Le conseil municipal s'était réuni le 9 décembre 2025 pour élire Michèle Gérard comme nouvelle adjointe, en remplacement de Rautureau, dont la démission était effective depuis le 1er décembre. Néanmoins, seulement une semaine plus tard, la préfecture de la Vendée a décidé de saisir en urgence le tribunal administratif sur cette affaire.

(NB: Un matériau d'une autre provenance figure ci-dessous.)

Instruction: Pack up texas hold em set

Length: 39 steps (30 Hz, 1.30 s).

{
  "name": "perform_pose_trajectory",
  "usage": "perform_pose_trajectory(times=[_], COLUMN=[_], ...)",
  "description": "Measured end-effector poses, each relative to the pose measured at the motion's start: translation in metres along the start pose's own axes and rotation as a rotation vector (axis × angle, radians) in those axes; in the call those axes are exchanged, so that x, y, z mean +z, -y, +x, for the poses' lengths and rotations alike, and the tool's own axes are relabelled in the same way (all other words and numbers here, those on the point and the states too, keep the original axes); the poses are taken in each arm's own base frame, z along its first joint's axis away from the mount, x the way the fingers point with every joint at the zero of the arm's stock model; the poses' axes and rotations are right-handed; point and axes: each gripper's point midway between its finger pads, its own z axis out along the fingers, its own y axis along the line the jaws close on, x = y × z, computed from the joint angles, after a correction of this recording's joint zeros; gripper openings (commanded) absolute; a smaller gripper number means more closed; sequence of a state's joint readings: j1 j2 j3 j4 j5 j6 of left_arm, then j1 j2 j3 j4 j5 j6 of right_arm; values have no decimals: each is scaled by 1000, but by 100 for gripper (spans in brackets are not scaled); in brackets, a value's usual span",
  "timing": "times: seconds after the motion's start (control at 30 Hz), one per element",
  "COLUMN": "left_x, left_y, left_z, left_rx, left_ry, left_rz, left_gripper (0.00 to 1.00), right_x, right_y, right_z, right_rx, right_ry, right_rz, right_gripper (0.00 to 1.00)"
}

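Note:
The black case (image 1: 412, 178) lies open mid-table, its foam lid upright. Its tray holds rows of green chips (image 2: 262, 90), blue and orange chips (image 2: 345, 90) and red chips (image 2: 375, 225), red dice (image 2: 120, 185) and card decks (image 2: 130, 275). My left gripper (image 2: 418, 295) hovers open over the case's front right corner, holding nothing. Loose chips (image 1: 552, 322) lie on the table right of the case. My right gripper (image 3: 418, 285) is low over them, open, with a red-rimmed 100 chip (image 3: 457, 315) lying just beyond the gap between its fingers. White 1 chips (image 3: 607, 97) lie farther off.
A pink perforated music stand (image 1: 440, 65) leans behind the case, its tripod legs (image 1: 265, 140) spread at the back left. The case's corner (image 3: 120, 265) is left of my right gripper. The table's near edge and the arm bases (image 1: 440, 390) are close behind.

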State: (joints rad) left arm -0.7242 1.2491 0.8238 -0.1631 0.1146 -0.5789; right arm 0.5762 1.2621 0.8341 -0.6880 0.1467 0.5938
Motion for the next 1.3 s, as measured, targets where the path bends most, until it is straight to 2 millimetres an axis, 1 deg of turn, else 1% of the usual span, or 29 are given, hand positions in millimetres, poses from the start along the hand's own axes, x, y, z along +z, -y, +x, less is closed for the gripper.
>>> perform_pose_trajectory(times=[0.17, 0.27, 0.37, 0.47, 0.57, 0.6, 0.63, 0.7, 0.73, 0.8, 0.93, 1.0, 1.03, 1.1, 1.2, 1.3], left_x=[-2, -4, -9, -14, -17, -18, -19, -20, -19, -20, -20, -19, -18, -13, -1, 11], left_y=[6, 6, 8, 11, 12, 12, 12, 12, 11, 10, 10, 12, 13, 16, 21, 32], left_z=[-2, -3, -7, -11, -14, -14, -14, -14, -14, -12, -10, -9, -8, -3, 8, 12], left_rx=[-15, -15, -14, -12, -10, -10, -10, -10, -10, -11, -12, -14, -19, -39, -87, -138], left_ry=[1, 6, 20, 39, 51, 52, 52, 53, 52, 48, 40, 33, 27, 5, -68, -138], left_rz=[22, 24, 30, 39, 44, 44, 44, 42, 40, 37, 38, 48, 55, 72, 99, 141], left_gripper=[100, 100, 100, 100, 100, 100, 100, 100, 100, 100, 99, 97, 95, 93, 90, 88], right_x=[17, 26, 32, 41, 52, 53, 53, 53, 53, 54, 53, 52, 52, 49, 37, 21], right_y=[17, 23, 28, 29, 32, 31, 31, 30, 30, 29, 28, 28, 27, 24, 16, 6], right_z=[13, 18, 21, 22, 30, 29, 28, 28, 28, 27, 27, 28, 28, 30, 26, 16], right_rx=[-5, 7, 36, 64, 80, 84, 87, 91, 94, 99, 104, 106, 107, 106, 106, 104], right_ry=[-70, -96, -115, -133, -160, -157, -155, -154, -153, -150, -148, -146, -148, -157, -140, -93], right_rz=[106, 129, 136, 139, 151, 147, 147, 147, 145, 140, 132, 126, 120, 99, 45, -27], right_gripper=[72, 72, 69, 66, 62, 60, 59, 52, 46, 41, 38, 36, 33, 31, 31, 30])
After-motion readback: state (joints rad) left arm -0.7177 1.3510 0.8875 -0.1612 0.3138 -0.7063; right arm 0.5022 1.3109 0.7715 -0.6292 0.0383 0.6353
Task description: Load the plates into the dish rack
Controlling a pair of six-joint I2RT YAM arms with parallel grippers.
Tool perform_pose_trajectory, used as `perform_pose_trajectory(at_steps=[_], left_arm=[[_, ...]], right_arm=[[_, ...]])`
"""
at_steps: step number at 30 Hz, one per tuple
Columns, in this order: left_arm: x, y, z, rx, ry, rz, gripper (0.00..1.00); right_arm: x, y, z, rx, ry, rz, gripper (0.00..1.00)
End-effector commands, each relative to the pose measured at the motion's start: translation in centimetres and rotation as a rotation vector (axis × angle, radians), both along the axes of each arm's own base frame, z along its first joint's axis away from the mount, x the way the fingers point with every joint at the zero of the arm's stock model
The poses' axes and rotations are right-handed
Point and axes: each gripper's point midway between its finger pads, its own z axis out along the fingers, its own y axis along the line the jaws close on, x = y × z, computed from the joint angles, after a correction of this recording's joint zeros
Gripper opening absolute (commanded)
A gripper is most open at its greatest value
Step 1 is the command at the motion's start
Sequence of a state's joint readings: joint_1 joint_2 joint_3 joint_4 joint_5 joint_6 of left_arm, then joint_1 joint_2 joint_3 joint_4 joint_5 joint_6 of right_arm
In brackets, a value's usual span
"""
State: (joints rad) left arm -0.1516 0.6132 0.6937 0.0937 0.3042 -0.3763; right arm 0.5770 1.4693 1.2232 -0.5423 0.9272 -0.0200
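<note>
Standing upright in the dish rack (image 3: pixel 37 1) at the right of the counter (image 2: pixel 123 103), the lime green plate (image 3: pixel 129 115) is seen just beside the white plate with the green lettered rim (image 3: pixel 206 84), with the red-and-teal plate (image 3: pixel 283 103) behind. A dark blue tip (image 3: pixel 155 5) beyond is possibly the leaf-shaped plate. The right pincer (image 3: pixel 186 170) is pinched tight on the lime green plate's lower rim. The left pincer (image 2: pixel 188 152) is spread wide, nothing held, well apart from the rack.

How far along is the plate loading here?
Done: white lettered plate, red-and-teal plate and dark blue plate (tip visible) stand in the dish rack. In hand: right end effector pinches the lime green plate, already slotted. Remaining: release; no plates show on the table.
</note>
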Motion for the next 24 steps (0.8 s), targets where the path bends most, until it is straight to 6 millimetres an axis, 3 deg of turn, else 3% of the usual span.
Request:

Ce type de contentieux n'est pas isolé en France. En effet, des municipalités ont déjà rencontré des problèmes similaires, comme l’indique un article du Monde, où des décisions de maires ont été contestées par des membres du conseil. Les experts en droit administratif soulignent l'importance d'une procédure rigoureuse dans la gestion des élus locaux.
Cette annulation soulève des questions sur la légitimité et le processus électoral au sein des conseils municipaux. D'après le juriste Marc Dupuis, "la transparence et le respect des règles sont fondamentaux pour assurer la confiance des citoyens dans leurs représentants". Ainsi, va-t-il falloir revoir les procédures pour éviter de telles erreurs à l'avenir ? La commune de Dompierre-sur-Yon pourrait-elle se retrouver sans adjointe pendant une période prolongée ? Le temps nous le dira.